Source data:
◇ ◇ ◇ ◇

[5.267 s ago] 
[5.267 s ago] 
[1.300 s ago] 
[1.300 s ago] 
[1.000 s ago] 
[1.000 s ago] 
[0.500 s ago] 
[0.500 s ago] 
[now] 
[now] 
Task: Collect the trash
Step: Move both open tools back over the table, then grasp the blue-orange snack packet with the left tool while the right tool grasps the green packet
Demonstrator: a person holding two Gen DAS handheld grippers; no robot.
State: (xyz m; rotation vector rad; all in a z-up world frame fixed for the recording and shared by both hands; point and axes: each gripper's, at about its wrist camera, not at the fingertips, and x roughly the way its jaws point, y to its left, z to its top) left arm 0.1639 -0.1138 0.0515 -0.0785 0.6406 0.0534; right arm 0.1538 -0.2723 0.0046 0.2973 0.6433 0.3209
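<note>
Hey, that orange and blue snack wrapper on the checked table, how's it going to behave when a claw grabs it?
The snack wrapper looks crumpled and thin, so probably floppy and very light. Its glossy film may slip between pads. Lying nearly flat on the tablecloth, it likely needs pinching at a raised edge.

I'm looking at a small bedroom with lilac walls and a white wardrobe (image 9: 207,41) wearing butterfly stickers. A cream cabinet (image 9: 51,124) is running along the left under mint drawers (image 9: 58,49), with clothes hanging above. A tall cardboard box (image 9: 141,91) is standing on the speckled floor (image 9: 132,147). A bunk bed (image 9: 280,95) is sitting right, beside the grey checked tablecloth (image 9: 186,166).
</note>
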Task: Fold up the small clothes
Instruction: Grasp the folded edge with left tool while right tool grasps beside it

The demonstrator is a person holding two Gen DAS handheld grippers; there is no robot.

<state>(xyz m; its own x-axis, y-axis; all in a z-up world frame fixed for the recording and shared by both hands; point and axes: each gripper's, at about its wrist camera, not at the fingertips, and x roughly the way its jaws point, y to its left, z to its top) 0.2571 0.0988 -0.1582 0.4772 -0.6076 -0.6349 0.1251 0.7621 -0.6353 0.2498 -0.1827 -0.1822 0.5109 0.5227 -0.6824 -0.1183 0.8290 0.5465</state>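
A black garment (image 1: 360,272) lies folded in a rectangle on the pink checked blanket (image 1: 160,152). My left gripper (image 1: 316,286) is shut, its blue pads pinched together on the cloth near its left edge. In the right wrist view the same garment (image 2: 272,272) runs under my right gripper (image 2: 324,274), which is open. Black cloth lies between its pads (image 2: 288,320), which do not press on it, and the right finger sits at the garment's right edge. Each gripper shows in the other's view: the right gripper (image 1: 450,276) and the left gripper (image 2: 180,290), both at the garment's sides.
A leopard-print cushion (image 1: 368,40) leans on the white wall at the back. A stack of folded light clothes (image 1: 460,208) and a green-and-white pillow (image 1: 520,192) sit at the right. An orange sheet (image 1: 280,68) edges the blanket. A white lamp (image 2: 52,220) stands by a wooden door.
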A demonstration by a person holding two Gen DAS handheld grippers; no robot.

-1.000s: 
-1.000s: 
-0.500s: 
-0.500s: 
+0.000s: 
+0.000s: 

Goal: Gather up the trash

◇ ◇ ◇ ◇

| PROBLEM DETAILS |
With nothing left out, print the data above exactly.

| SOLUTION FOR THIS PROBLEM |
[5.267 s ago] 
[5.267 s ago] 
[1.300 s ago] 
[1.300 s ago] 
[1.000 s ago] 
[1.000 s ago] 
[0.500 s ago] 
[0.500 s ago] 
[now] 
[now] 
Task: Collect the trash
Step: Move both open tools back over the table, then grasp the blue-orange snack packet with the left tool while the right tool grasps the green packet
Demonstrator: a person holding two Gen DAS handheld grippers; no robot.
State: (xyz m; rotation vector rad; all in a z-up world frame fixed for the recording and shared by both hands; point and axes: each gripper's, at about its wrist camera, not at the fingertips, and x roughly the way its jaws point, y to its left, z to its top) left arm 0.1639 -0.1138 0.0515 -0.0785 0.6406 0.0534; right arm 0.1538 -0.2723 0.0046 0.2973 0.6433 0.3209
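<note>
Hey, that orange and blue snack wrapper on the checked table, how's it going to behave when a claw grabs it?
The snack wrapper looks crumpled and thin, so probably floppy and very light. Its glossy film may slip between pads. Lying nearly flat on the tablecloth, it likely needs pinching at a raised edge.

I'm looking at a small bedroom with lilac walls and a white wardrobe (image 9: 207,41) wearing butterfly stickers. A cream cabinet (image 9: 51,124) is running along the left under mint drawers (image 9: 58,49), with clothes hanging above. A tall cardboard box (image 9: 141,91) is standing on the speckled floor (image 9: 132,147). A bunk bed (image 9: 280,95) is sitting right, beside the grey checked tablecloth (image 9: 186,166).
</note>
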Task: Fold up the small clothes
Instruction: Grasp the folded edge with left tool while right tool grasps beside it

The demonstrator is a person holding two Gen DAS handheld grippers; there is no robot.

<state>(xyz m; its own x-axis, y-axis; all in a z-up world frame fixed for the recording and shared by both hands; point and axes: each gripper's, at about its wrist camera, not at the fingertips, and x roughly the way its jaws point, y to its left, z to its top) 0.2571 0.0988 -0.1582 0.4772 -0.6076 -0.6349 0.1251 0.7621 -0.6353 0.2498 -0.1827 -0.1822 0.5109 0.5227 -0.6824 -0.1183 0.8290 0.5465</state>
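A black garment (image 1: 360,272) lies folded in a rectangle on the pink checked blanket (image 1: 160,152). My left gripper (image 1: 316,286) is shut, its blue pads pinched together on the cloth near its left edge. In the right wrist view the same garment (image 2: 272,272) runs under my right gripper (image 2: 324,274), which is open. Black cloth lies between its pads (image 2: 288,320), which do not press on it, and the right finger sits at the garment's right edge. Each gripper shows in the other's view: the right gripper (image 1: 450,276) and the left gripper (image 2: 180,290), both at the garment's sides.
A leopard-print cushion (image 1: 368,40) leans on the white wall at the back. A stack of folded light clothes (image 1: 460,208) and a green-and-white pillow (image 1: 520,192) sit at the right. An orange sheet (image 1: 280,68) edges the blanket. A white lamp (image 2: 52,220) stands by a wooden door.
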A demonstration by a person holding two Gen DAS handheld grippers; no robot.

-1.000s: 
-1.000s: 
-0.500s: 
-0.500s: 
+0.000s: 
+0.000s: 

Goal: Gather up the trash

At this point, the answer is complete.